Verizon today announced that it was buying AOL for an astonishing (at least to me) $4.4 billion.
According to most sources, they were buying AOL because they want to get into the online video business.
I am not sure if AOL is the right way to do this, but clearly the future for anyone is online video.
This is a classic case where the platforms for content (and hence the demand) has vastly outstripped the capacity to produce quality content for those platforms.
The number of video platforms (screens and ‘channels’) has exploded. From 3 billion smart phones to tablets to computers to TV screens to gas pumps to elevators to the sides of buildings – screens and hence video, are everywhere.
But where is the content?
While the platforms have expanded exponentially, the production side is still run as though it was 1986. Studios, expensive gear, complicated production processes.
So there’s a vacuum.
And Verizon is seeking to fill that vacuum- at least in part.
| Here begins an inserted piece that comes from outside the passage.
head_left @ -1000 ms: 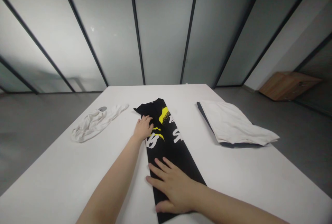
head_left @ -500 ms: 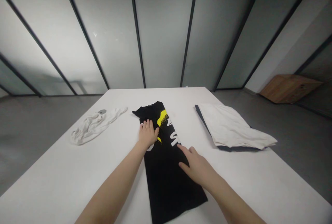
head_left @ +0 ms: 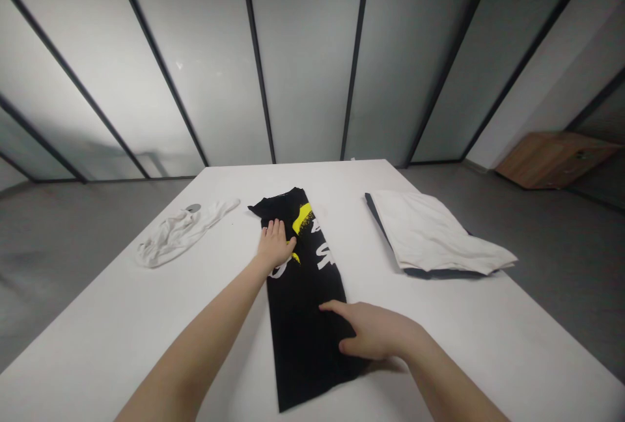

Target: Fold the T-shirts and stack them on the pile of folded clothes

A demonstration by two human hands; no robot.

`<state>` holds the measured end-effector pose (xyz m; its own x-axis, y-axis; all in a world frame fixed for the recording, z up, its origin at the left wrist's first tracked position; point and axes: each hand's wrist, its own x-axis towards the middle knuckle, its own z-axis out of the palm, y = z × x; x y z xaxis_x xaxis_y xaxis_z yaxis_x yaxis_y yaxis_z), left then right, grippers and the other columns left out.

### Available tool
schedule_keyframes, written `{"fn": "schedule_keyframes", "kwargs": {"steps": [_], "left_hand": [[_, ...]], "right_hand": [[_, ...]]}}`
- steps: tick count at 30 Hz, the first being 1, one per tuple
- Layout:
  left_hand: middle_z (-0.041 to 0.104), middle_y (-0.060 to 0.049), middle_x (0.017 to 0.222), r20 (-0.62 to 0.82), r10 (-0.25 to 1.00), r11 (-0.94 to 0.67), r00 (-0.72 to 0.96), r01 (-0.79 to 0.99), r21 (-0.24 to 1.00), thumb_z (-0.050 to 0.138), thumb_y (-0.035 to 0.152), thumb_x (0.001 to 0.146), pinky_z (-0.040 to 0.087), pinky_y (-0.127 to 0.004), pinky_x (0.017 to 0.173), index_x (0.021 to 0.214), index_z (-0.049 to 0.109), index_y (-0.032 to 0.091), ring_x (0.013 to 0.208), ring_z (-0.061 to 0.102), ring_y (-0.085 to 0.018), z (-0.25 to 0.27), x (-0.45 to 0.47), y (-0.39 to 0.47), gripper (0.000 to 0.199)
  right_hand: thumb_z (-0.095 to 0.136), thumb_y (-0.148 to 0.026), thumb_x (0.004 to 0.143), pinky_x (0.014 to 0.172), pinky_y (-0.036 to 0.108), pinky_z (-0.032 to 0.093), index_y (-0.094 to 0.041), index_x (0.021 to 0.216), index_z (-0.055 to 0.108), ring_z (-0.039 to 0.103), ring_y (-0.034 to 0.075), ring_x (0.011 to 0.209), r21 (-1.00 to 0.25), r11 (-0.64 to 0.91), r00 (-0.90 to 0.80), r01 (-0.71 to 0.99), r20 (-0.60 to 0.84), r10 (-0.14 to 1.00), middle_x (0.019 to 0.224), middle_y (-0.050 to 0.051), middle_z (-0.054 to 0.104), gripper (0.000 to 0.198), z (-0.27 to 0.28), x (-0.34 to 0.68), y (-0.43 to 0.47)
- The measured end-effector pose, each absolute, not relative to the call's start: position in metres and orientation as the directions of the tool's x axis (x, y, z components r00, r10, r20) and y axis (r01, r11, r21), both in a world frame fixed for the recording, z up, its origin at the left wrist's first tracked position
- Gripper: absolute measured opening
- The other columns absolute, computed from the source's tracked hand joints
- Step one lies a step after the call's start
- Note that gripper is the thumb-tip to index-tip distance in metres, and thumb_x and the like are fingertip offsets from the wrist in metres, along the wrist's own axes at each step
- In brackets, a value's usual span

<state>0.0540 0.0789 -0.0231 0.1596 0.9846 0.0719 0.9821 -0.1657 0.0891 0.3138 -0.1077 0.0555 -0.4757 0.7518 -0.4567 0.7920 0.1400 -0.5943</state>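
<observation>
A black T-shirt (head_left: 297, 331) with yellow and white print lies lengthwise on the white table, folded into a long narrow shape, its collar at the far end. My left hand (head_left: 275, 243) rests flat on its upper left part, fingers stretched out. Over the right edge of its lower half is my right hand (head_left: 375, 331), with the index finger reaching onto the cloth and the thumb spread apart. The other fingers of that hand are partly hidden. No fabric shows gripped in either hand.
To the right lies a stack of folded clothes, a white garment (head_left: 434, 233) over a dark one (head_left: 439, 273). On the left is a crumpled white cloth (head_left: 170, 236) beside a small grey disc (head_left: 194, 208). A wooden cabinet (head_left: 547, 160) stands beyond the table (head_left: 122, 337).
My right hand has slid down toward me along the T-shirt's right side. My left hand stays in its place on the shirt. The view has shifted slightly.
</observation>
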Motion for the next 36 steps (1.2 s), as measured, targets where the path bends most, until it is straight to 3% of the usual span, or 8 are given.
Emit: {"fn": "schedule_keyframes", "kwargs": {"steps": [3, 7, 14, 18, 24, 29, 34, 36], "left_hand": [[0.029, -0.023, 0.172, 0.084, 0.983, -0.17, 0.164, 0.982, 0.084, 0.036, 0.056, 0.103, 0.02, -0.054, 0.129, 0.166, 0.032, 0.006, 0.162, 0.022, -0.038, -0.024, 0.052, 0.081, 0.08], [0.033, -0.026, 0.169, 0.076, 0.991, -0.114, 0.107, 0.989, 0.092, 0.035, 0.066, 0.101, 0.023, -0.059, 0.127, 0.164, 0.037, 0.005, 0.16, 0.025, -0.042, -0.024, 0.062, 0.086, 0.087], [0.046, -0.033, 0.16, 0.187, 0.969, 0.125, -0.163, 0.973, 0.196, 0.035, 0.055, 0.103, 0.029, -0.069, 0.121, 0.155, 0.049, -0.002, 0.152, 0.037, -0.05, -0.027, 0.109, 0.092, 0.078], [0.041, -0.031, 0.163, 0.221, 0.966, 0.098, -0.133, 0.982, 0.162, 0.037, 0.043, 0.102, 0.026, -0.066, 0.125, 0.158, 0.044, -0.003, 0.156, 0.033, -0.046, -0.026, 0.115, 0.089, 0.073], [0.037, -0.03, 0.166, 0.142, 0.99, -0.013, -0.004, 0.993, 0.121, 0.036, 0.037, 0.101, 0.025, -0.062, 0.127, 0.159, 0.041, -0.004, 0.157, 0.032, -0.042, -0.018, 0.102, 0.093, 0.071], [0.036, -0.03, 0.166, 0.112, 0.987, -0.125, 0.116, 0.989, 0.083, 0.035, 0.032, 0.102, 0.026, -0.059, 0.127, 0.158, 0.041, -0.005, 0.158, 0.032, -0.039, -0.016, 0.088, 0.096, 0.068], [0.037, -0.03, 0.166, 0.123, 0.984, -0.131, 0.126, 0.991, 0.039, 0.035, 0.032, 0.102, 0.026, -0.056, 0.127, 0.158, 0.041, -0.006, 0.157, 0.034, -0.038, -0.011, 0.087, 0.094, 0.068], [0.038, -0.03, 0.165, 0.119, 0.989, -0.091, 0.083, 0.994, 0.064, 0.036, 0.035, 0.103, 0.027, -0.054, 0.127, 0.158, 0.041, -0.006, 0.157, 0.034, -0.039, -0.01, 0.092, 0.088, 0.069]], "right_hand": [[0.071, -0.021, 0.078, 0.076, 0.033, 0.057, -0.039, 0.154, 0.055, 0.074, 0.023, 0.088, -0.666, 0.113, -0.52, 0.737, -0.452, 0.725, 0.131, 0.009, 0.073, 0.08, 0.05, 0.317, -0.104], [0.071, -0.032, 0.086, 0.065, 0.03, 0.054, -0.037, 0.152, 0.055, 0.067, 0.017, 0.066, -0.692, 0.022, -0.508, 0.722, -0.508, 0.695, 0.104, 0.004, 0.075, 0.068, 0.044, 0.32, -0.097], [0.07, -0.034, 0.089, 0.073, 0.031, 0.053, -0.028, 0.145, 0.06, 0.067, 0.02, 0.077, -0.685, 0.03, -0.388, 0.728, -0.375, 0.842, 0.098, 0.003, 0.073, 0.057, 0.039, 0.32, -0.087], [0.073, -0.025, 0.084, 0.065, 0.027, 0.053, -0.027, 0.125, 0.07, 0.065, 0.015, 0.067, -0.721, 0.059, -0.513, 0.69, -0.43, 0.743, 0.092, 0.001, 0.071, 0.041, 0.039, 0.321, -0.089], [0.063, -0.016, 0.09, 0.052, 0.026, 0.058, -0.02, 0.114, 0.065, 0.068, 0.016, 0.054, -0.73, -0.344, -0.61, 0.59, -0.683, 0.402, 0.066, -0.004, 0.065, 0.024, 0.027, 0.296, -0.102], [0.069, -0.018, 0.089, 0.048, 0.021, 0.057, -0.018, 0.105, 0.065, 0.067, 0.013, 0.05, -0.755, -0.39, -0.697, 0.527, -0.646, 0.31, 0.06, -0.005, 0.063, 0.016, 0.015, 0.279, -0.112], [0.08, -0.031, 0.086, 0.051, 0.02, 0.058, -0.02, 0.112, 0.061, 0.069, 0.012, 0.054, -0.711, -0.455, -0.719, 0.536, -0.667, 0.196, 0.073, -0.002, 0.072, 0.034, 0.012, 0.28, -0.108], [0.075, -0.03, 0.089, 0.051, 0.02, 0.057, -0.021, 0.117, 0.061, 0.069, 0.012, 0.052, -0.723, -0.431, -0.709, 0.54, -0.667, 0.231, 0.068, -0.004, 0.07, 0.032, 0.015, 0.284, -0.106]]}}
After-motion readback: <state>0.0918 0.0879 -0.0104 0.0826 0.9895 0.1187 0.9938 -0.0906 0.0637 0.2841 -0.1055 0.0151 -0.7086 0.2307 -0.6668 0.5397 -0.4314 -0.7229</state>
So they’re spending $4.4 billion in the expectation that the ability to produce video content in volume is going to be a big business.
Verizon is very smart, but they don’t produce content.
AOL does.
But I don’t think it’s particularly good or particularly well done.
Never the less, the demand for content is clearly there and it is only going to grow.
The funny thing is that those same smart phones that are the platform for video are also the tools for producing the content – just the kind of content that the vacuum demands – fast, cheap and good.
Video production stands poised to become the biggest growth business of the next 20 years.
The demand is certainly there.
And the tools are… well, in the palm of your hand.